[Start of section]

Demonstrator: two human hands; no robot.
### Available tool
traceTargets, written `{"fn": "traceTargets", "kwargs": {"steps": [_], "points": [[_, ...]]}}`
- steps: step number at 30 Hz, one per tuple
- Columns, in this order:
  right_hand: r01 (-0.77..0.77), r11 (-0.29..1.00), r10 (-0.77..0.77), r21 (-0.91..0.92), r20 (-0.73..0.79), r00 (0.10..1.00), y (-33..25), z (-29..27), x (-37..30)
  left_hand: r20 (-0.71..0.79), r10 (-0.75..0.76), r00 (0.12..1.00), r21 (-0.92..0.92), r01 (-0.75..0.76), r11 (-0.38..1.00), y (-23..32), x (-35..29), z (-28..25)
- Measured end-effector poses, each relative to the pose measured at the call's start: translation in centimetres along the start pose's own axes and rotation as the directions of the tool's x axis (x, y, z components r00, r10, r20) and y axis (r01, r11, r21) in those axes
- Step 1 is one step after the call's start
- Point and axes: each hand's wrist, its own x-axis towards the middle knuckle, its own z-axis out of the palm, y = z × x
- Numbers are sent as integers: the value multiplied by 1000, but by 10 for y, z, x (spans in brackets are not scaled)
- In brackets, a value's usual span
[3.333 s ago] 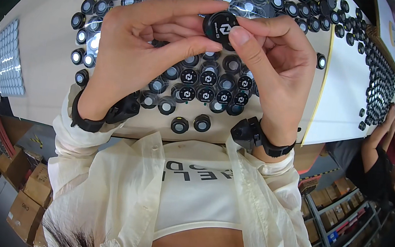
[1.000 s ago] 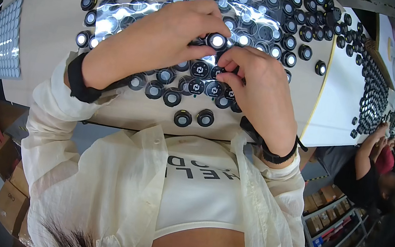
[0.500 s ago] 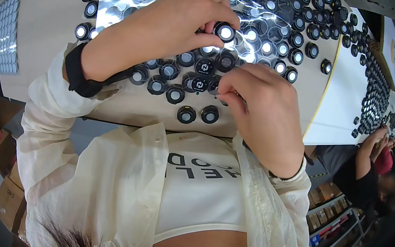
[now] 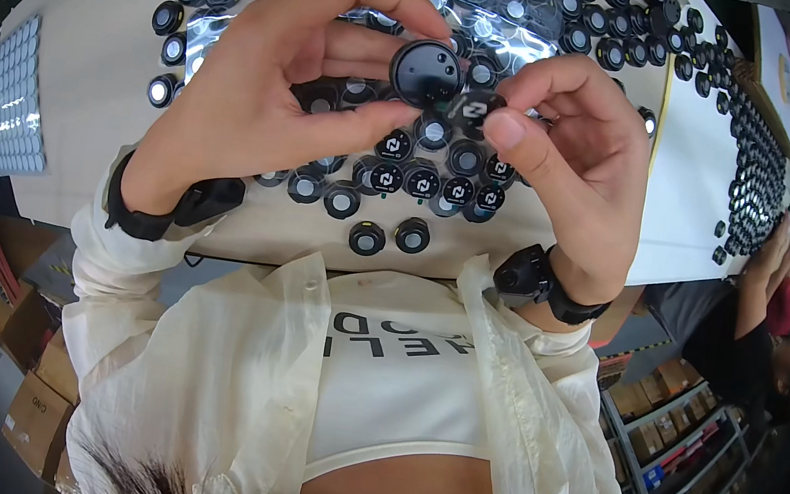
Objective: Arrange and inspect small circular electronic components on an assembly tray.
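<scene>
My left hand (image 4: 260, 92) grips a round black puck-shaped part (image 4: 424, 71) by its rim, between thumb and fingers. Its dark face with small holes is turned up. Between thumb and forefinger of my right hand (image 4: 593, 164) is a round black sticker (image 4: 476, 109) with a white logo, slightly blurred. The sticker is at the puck's lower right edge; whether they touch I cannot tell. Below both hands, several more black stickers (image 4: 422, 183) lie in rows on clear film. Many black pucks with pale centres surround them, such as one puck (image 4: 412, 235) near the table's front edge.
Glossy clear film (image 4: 206, 26) lies over part of the beige table (image 4: 92, 103). At the far left is a sheet of pale round pieces (image 4: 17, 98). More pucks (image 4: 752, 186) crowd a white surface at the right, where another person's arm (image 4: 764, 264) reaches in.
My left hand has turned the puck over, from pale centre up to dark holed face up. My right hand has risen from the stickers on the film, bringing one up beside the puck.
</scene>
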Motion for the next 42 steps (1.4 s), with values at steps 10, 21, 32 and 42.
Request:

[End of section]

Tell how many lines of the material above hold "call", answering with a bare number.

### [SOLUTION TO THIS PROBLEM]
2